◆ TASK BRIEF: Using the data that follows, output only the lines from the line with "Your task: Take" up to and including the line with "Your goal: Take", exactly, leaving pictures aside.

==========

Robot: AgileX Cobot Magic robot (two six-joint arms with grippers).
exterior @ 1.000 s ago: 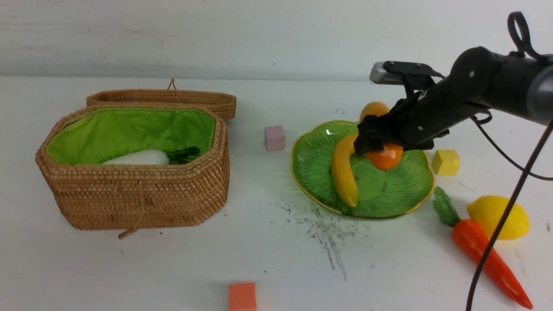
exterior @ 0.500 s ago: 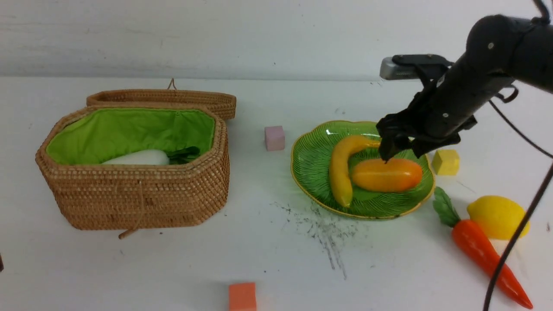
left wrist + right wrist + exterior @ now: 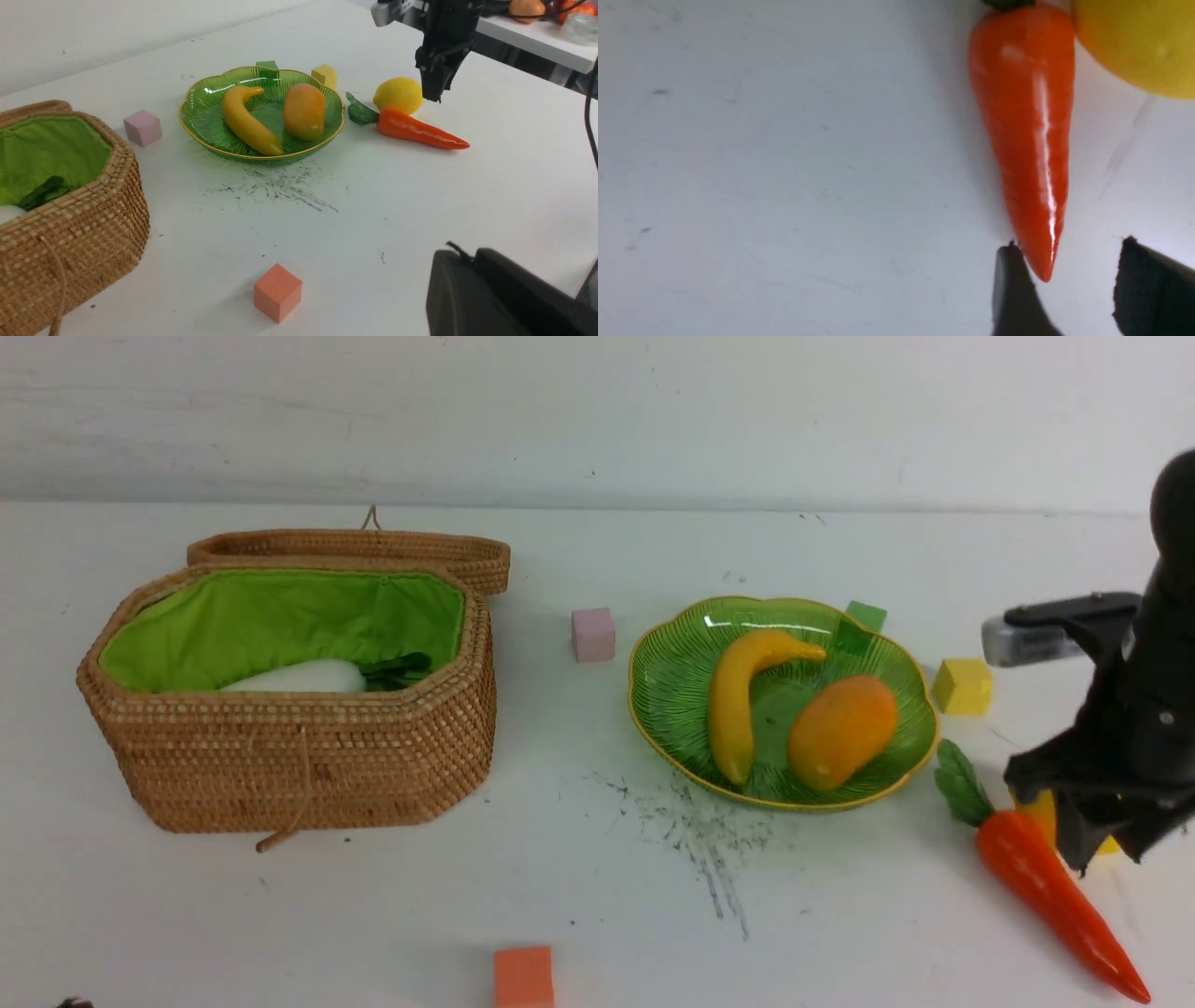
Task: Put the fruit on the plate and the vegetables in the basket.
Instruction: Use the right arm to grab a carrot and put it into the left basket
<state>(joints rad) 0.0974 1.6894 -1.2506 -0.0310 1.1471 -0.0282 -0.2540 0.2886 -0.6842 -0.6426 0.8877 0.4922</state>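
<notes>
The right gripper [image 3: 1088,845] hangs at the far right of the front view, a bit below the middle, and points down. Its two fingers [image 3: 1011,280] stand apart with nothing between them, only white table [image 3: 597,859]. It covers most of the yellow lemon [image 3: 398,94], which lies on the table. The orange-red carrot [image 3: 1046,877] lies just beside the lemon, in the lower right corner. Its green top points to the plate and its sharp tip points to the corner. In the right wrist view the tip shows just beside one finger.

The green plate [image 3: 672,681] sits right of the middle. The long banana [image 3: 733,700] and the plump mango [image 3: 840,730] lie on it, side by side.

The basket [image 3: 299,765] sits on the left with its lid [image 3: 373,549] lying back behind it. The white radish [image 3: 299,677] lies inside.

Small cubes sit around: pink cube [image 3: 594,634] left of the plate, green cube [image 3: 864,616] behind it, yellow cube [image 3: 963,685] to its right, and orange cube [image 3: 523,976] at the bottom edge.

The left gripper [image 3: 472,261] shows as a dark shape in its own wrist view, fingers pressed together, holding nothing.
</notes>
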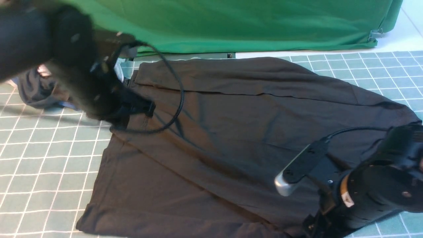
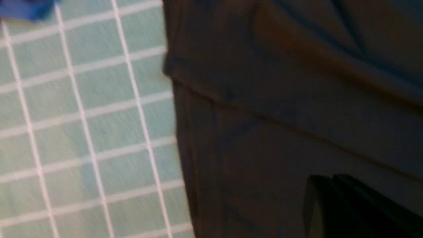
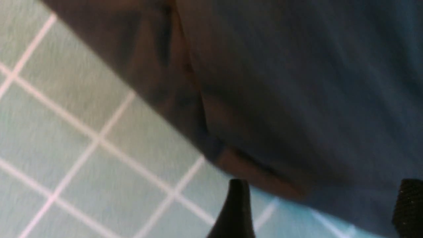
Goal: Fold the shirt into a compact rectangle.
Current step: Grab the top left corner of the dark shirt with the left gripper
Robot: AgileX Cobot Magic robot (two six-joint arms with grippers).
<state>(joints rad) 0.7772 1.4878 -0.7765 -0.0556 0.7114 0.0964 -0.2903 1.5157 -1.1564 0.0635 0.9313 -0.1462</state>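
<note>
Closest to me, the right arm (image 1: pixel 373 191) hangs low over the near right corner of the shirt (image 1: pixel 231 132). The right gripper (image 3: pixel 322 211) has its fingers spread wide. The shirt's edge lies just beyond them and they grip nothing. The black shirt lies spread across the middle of the gridded green mat (image 1: pixel 39 158), with a fold running along its far side. The left gripper (image 1: pixel 142 107) sits at the shirt's far left edge, jaws closed. I can't tell whether cloth is caught in them. A heap of garments (image 1: pixel 36 89) lies at the far left.
</note>
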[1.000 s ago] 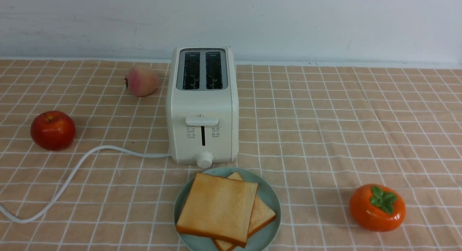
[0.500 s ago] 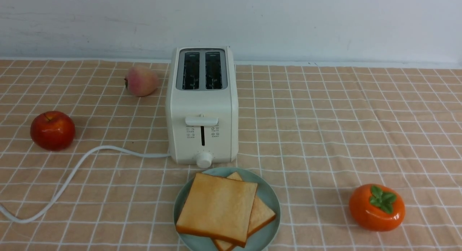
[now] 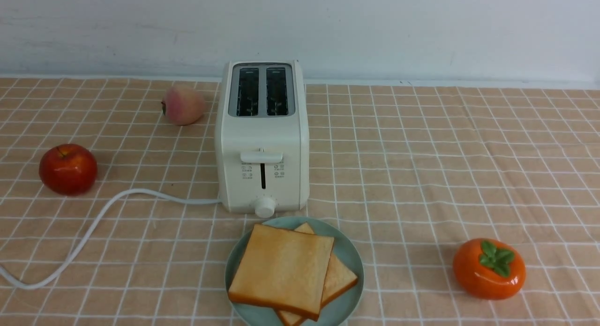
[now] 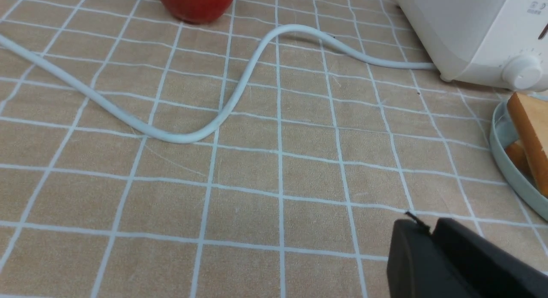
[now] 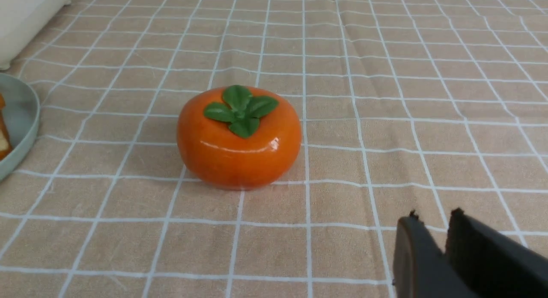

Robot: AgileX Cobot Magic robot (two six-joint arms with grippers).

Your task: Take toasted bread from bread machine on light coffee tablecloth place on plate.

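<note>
Checked tablecloth [image 3: 422, 176] bears plate [image 3: 349, 255] with toasted bread [image 3: 281, 267]; both arms' fingers [image 4: 432, 229] [image 5: 432, 229] pressed together.

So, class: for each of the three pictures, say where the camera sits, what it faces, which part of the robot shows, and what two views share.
Front: on the robot's side between the arms, facing toaster, toast on plate; no robot part shows.
Left wrist: low over the cloth, facing cord and apple; left gripper shows.
Right wrist: low, facing persimmon; right gripper shows.
Shared: both wrist views catch the plate's rim.
</note>
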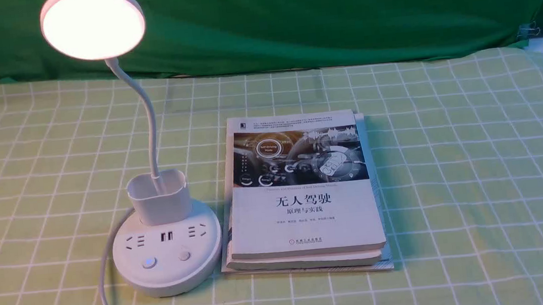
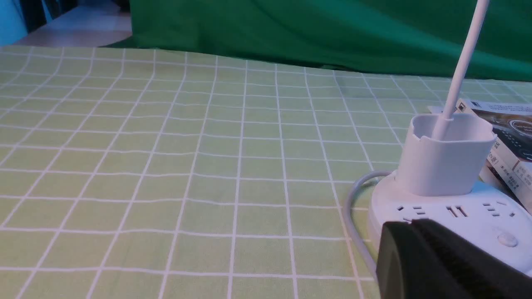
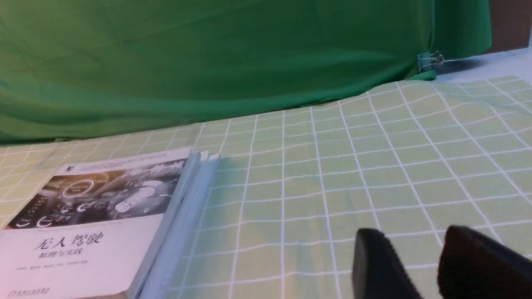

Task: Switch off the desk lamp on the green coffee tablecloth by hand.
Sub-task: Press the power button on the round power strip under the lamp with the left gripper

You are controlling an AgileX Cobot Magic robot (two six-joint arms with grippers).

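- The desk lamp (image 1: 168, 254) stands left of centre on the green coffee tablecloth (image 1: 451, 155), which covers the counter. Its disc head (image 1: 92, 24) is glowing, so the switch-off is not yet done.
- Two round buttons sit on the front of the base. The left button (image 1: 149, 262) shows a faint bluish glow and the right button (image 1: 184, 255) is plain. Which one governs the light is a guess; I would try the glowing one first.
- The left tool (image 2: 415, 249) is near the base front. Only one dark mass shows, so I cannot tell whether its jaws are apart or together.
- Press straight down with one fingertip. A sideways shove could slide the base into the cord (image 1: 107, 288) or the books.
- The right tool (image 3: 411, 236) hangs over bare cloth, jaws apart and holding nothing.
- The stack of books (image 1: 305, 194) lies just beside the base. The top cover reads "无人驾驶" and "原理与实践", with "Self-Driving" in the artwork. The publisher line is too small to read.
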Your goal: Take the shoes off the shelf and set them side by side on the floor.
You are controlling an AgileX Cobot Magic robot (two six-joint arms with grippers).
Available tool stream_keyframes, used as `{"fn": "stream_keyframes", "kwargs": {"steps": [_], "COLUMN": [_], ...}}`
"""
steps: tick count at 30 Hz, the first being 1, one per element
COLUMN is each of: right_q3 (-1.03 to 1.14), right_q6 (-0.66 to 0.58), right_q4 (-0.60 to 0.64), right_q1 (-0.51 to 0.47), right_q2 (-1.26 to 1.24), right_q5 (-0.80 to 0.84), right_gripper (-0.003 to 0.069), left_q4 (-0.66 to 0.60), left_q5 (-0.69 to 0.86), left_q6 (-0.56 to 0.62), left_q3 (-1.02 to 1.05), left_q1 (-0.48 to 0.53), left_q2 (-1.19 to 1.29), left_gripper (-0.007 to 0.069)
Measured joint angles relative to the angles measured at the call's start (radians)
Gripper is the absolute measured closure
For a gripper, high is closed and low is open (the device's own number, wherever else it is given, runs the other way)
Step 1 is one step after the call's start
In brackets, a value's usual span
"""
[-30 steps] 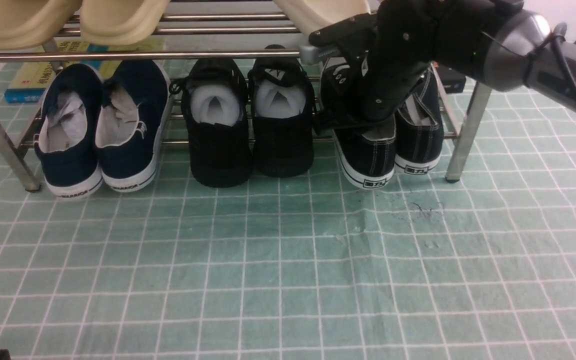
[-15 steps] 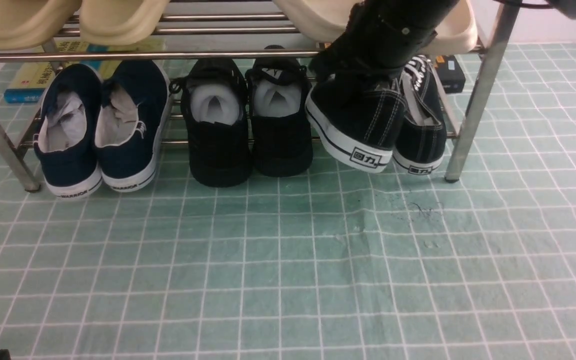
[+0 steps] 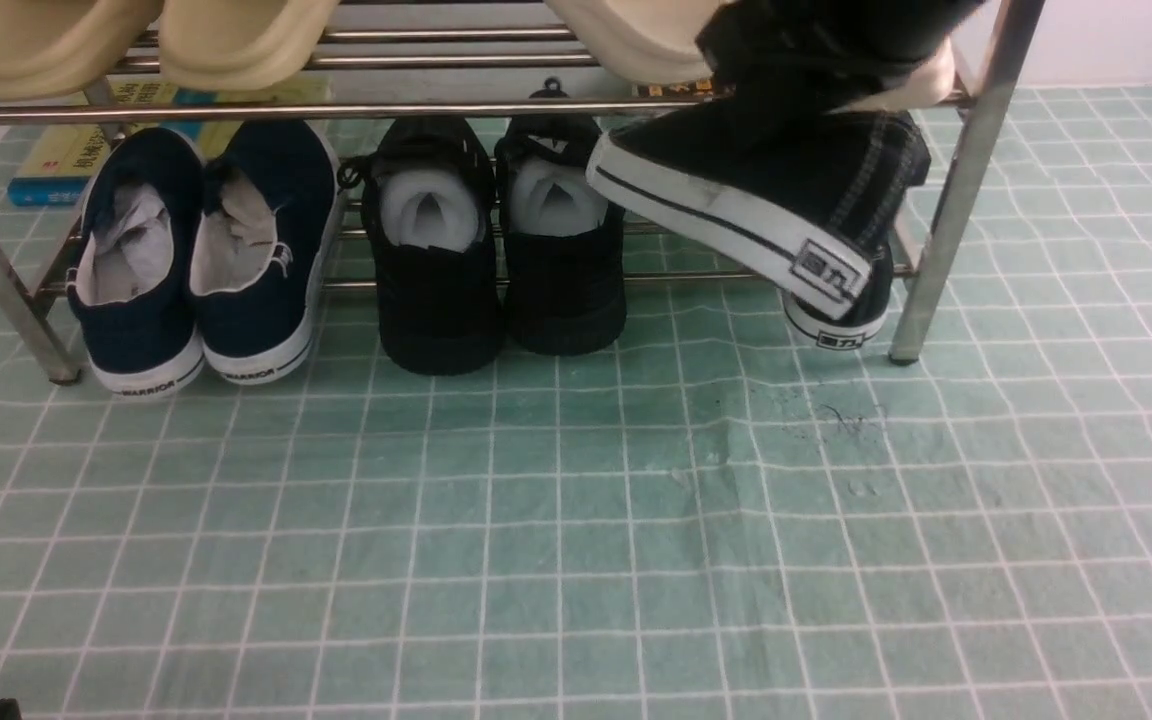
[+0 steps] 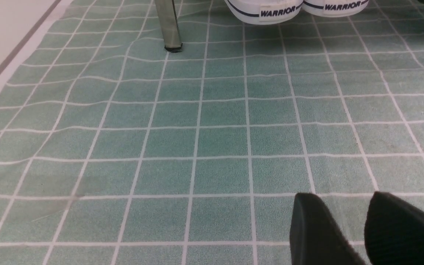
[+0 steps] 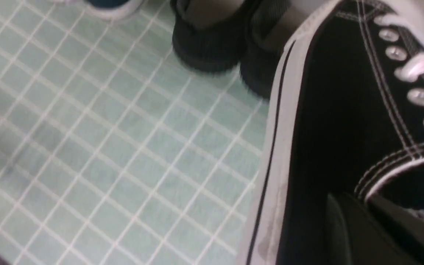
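One black canvas shoe hangs tilted in the air in front of the shelf, its white striped sole turned toward me and its heel low at the right. My right gripper is shut on the shoe's side wall at the opening, one finger outside and one inside. In the front view that gripper is mostly above the frame's top. The second shoe stays on the lower tier behind it, only its heel showing. My left gripper hovers low over the floor, open and holding nothing.
Navy slip-ons and all-black lace-ups fill the lower tier to the left. Beige slippers lie on the top tier. The shelf's right leg stands beside the held shoe. A book lies behind the rack.
The right gripper has lifted the left shoe of the pair off the lower tier; it rose and tipped, its heel swinging right. The arm has moved up, mostly out of the front view.
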Motion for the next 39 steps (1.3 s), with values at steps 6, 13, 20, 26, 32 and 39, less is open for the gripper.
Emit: {"fn": "stream_keyframes", "kwargs": {"steps": [6, 13, 20, 26, 32, 39], "right_q3": [0.234, 0.397, 0.408, 0.408, 0.408, 0.408], "right_q6": [0.000, 0.022, 0.118, 0.229, 0.298, 0.323], "right_q4": [-0.002, 0.001, -0.086, -0.231, -0.322, -0.358], "right_q1": [0.074, 0.183, 0.216, 0.216, 0.216, 0.216], "right_q2": [-0.173, -0.164, -0.048, 0.004, 0.010, 0.022], "right_q5": [0.000, 0.001, -0.003, -0.016, -0.017, -0.098], "right_gripper": [0.0650, 0.0650, 0.0648, 0.0647, 0.0645, 0.0643], "left_q4": [0.000, 0.000, 0.000, 0.000, 0.000, 0.001], "left_q5": [0.000, 0.000, 0.000, 0.000, 0.000, 0.000], "left_q6": [0.000, 0.000, 0.000, 0.000, 0.000, 0.000], "left_q3": [0.000, 0.000, 0.000, 0.000, 0.000, 0.000], "left_q1": [0.000, 0.000, 0.000, 0.000, 0.000, 0.000], "left_q2": [0.000, 0.000, 0.000, 0.000, 0.000, 0.000], "left_gripper": [0.0382, 0.0382, 0.0382, 0.0383, 0.0383, 0.0385]}}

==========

◆ RESULT OF THIS EXERCISE:
Your task: Take toasted bread from bread machine on light coffee tablecloth place on plate.

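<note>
Checked tablecloth [image 3: 422, 176] bears plate [image 3: 349, 255] with toasted bread [image 3: 281, 267]; both arms' fingers [image 4: 432, 229] [image 5: 432, 229] pressed together.

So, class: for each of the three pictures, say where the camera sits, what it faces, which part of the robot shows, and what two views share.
Front: on the robot's side between the arms, facing toaster, toast on plate; no robot part shows.
Left wrist: low over the cloth, facing cord and apple; left gripper shows.
Right wrist: low, facing persimmon; right gripper shows.
Shared: both wrist views catch the plate's rim.
</note>
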
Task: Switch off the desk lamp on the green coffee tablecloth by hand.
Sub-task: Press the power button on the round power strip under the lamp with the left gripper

You are controlling an AgileX Cobot Magic robot (two six-joint arms with grippers).

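- The desk lamp (image 1: 168, 254) stands left of centre on the green coffee tablecloth (image 1: 451, 155), which covers the counter. Its disc head (image 1: 92, 24) is glowing, so the switch-off is not yet done.
- Two round buttons sit on the front of the base. The left button (image 1: 149, 262) shows a faint bluish glow and the right button (image 1: 184, 255) is plain. Which one governs the light is a guess; I would try the glowing one first.
- The left tool (image 2: 415, 249) is near the base front. Only one dark mass shows, so I cannot tell whether its jaws are apart or together.
- Press straight down with one fingertip. A sideways shove could slide the base into the cord (image 1: 107, 288) or the books.
- The right tool (image 3: 411, 236) hangs over bare cloth, jaws apart and holding nothing.
- The stack of books (image 1: 305, 194) lies just beside the base. The top cover reads "无人驾驶" and "原理与实践", with "Self-Driving" in the artwork. The publisher line is too small to read.
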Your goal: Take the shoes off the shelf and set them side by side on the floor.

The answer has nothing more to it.